Copy task for the material below: print the line with "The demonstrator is" and every line after it to the end, exactly as written, without the pictures.
######
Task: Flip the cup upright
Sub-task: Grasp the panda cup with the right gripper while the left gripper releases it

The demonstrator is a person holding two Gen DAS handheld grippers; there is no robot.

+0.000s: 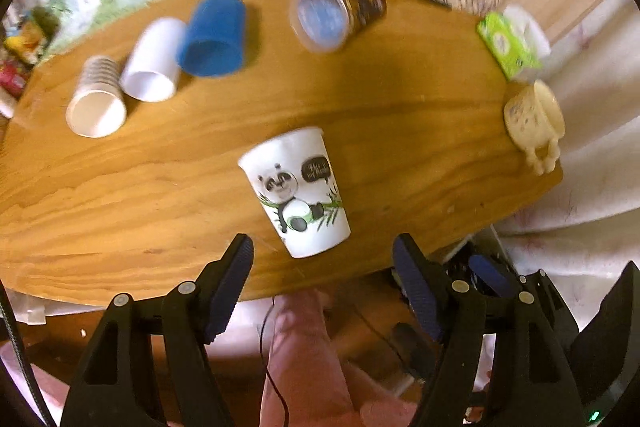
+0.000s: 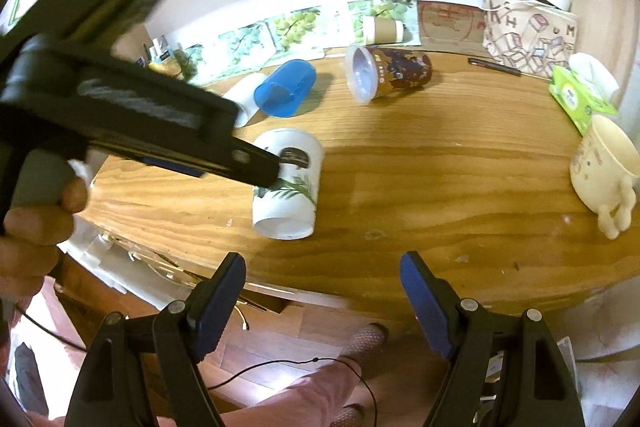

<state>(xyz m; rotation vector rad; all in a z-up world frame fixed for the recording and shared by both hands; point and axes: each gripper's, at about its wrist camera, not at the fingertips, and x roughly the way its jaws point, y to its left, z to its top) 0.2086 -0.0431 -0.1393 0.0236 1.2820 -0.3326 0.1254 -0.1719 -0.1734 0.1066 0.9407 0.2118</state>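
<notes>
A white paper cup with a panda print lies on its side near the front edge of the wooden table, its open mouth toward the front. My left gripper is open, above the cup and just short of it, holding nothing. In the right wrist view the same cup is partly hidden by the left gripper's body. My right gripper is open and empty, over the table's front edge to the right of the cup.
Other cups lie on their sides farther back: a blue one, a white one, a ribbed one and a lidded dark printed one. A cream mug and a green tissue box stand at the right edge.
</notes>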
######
PROBLEM SOLUTION:
The demonstrator is a person holding two Gen DAS handheld grippers; there is no robot.

+0.000s: 
+0.000s: 

<state>(xyz m; rotation vector rad; all in a z-up world frame fixed for the recording and shared by both hands; point and axes: each gripper's, at about its wrist camera, not at the fingertips, and x roughly the way its jaws point, y to its left, z to its top) 0.2086 -0.0431 -0.1393 0.0236 1.2820 -0.3326 0.1254 -0.1719 -0.1734 0.1066 0.9407 0.2118</state>
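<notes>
A white paper cup with a panda print lies on its side near the front edge of the wooden table, its open mouth toward the front. My left gripper is open, above the cup and just short of it, holding nothing. In the right wrist view the same cup is partly hidden by the left gripper's body. My right gripper is open and empty, over the table's front edge to the right of the cup.
Other cups lie on their sides farther back: a blue one, a white one, a ribbed one and a lidded dark printed one. A cream mug and a green tissue box stand at the right edge.
</notes>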

That completes the answer, and no more is expected.